The Reader runs the dummy-blockchain as a subprocess and extracts block data to shared storage. See Reader Component for details.

Verify Reader Operation

# Check that one-block files are being created
ls ./shared-storage/firehose-data/one-blocks/

# Inspect a one-block file
firecore tools print one-block ./shared-storage/firehose-data/one-blocks 1 --output=text

Component 2: Merger

The Merger combines one-block files into merged block files for efficient storage.

# Terminal 2: Start the Merger
firecore start merger \
  --config-file="" \
  --data-dir="./merger-data" \
  --advertise-block-id-encoding="hex" \
  --advertise-chain-name="acme-dummy-blockchain" \
  --common-one-block-store-url="${SHARED_STORAGE_URL}/one-blocks" \
  --common-merged-blocks-store-url="${SHARED_STORAGE_URL}/merged-blocks" \
  --merger-grpc-listen-addr=":10011"

The Merger processes one-block files from shared storage and creates optimized merged block files. Learn more about Merger Component.

Verify Merger Operation

# Check that merged block files are being created
ls ./shared-storage/firehose-data/merged-blocks/

# Inspect a merged block file
firecore tools print merged-blocks ./shared-storage/firehose-data/merged-blocks 100 --output=text

Component 3: Relayer

The Relayer provides live block streaming capabilities.

# Terminal 3: Start the Relayer
firecore start relayer \
  --config-file="" \
  --data-dir="./relayer-data" \
  --advertise-block-id-encoding="hex" \
  --advertise-chain-name="acme-dummy-blockchain" \
  --common-one-block-store-url="${SHARED_STORAGE_URL}/one-blocks" \
  --relayer-grpc-listen-addr=":10012" \
  --relayer-source="reader-node:localhost:10010"

The Relayer connects to the Reader to stream live blocks and provides real-time data access. See Relayer Component for more details.

Verify Relayer Operation

# Stream live blocks from the relayer
firecore tools relayer stream localhost:10012 -o text +3

Component 4: Firehose

The Firehose component serves historical and live block data via gRPC.

# Terminal 4: Start Firehose
firecore start firehose \
  --config-file="" \
  --data-dir="./firehose-data" \
  --advertise-block-id-encoding="hex" \
  --advertise-chain-name="acme-dummy-blockchain" \
  --common-one-block-store-url="${SHARED_STORAGE_URL}/one-blocks" \
  --common-merged-blocks-store-url="${SHARED_STORAGE_URL}/merged-blocks" \
  --firehose-grpc-listen-addr=":10015" \
  --common-live-blocks-addr="localhost:10012"

Verify Firehose Operation

# Test the Firehose gRPC API
grpcurl -plaintext -d '{"start_block_num": 1, "stop_block_num": 5}' \
  localhost:10015 sf.firehose.v2.Stream/Blocks

Component 5: Substreams Tier 1

Substreams Tier 1 serves as the entry point for Substreams requests, handling live blocks directly and delegating historical block processing to Tier 2 workers.

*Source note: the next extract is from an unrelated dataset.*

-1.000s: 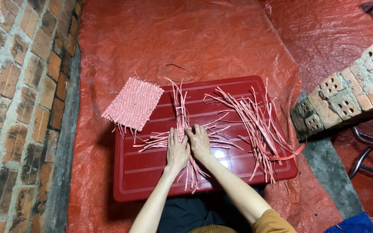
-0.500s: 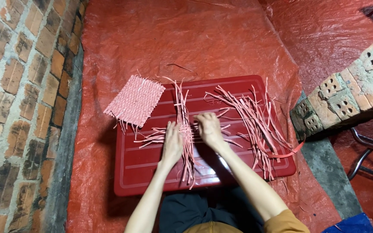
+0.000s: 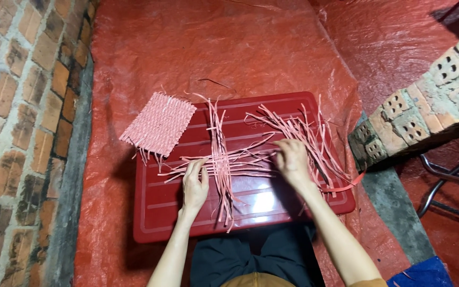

# Terminal 5: Start Substreams Tier 1
firecore start substreams-tier1 \
  --config-file="" \
  --data-dir="./substreams-tier1-data" \
  --advertise-block-id-encoding="hex" \
  --advertise-chain-name="acme-dummy-blockchain" \
  --common-one-block-store-url="${SHARED_STORAGE_URL}/one-blocks" \
  --common-merged-blocks-store-url="${SHARED_STORAGE_URL}/merged-blocks" \
  --substreams-tier1-grpc-listen-addr=":10016" \
  --common-live-blocks-addr="localhost:10012" \
  --substreams-tier1-subrequests-endpoint="localhost:10017"

Component 6: Substreams Tier 2

Substreams Tier 2 workers handle the actual block processing for historical data. Tier 1 delegates work to Tier 2 workers.

Start Tier 2 before Tier 1, as Tier 1 connects to Tier 2 workers via --substreams-tier1-subrequests-endpoint.

# Terminal 6: Start Substreams Tier 2
firecore start substreams-tier2 \
  --config-file="" \
  --data-dir="./substreams-tier2-data" \
  --advertise-block-id-encoding="hex" \
  --advertise-chain-name="acme-dummy-blockchain" \
  --common-merged-blocks-store-url="${SHARED_STORAGE_URL}/merged-blocks" \
  --substreams-tier2-grpc-listen-addr=":10017"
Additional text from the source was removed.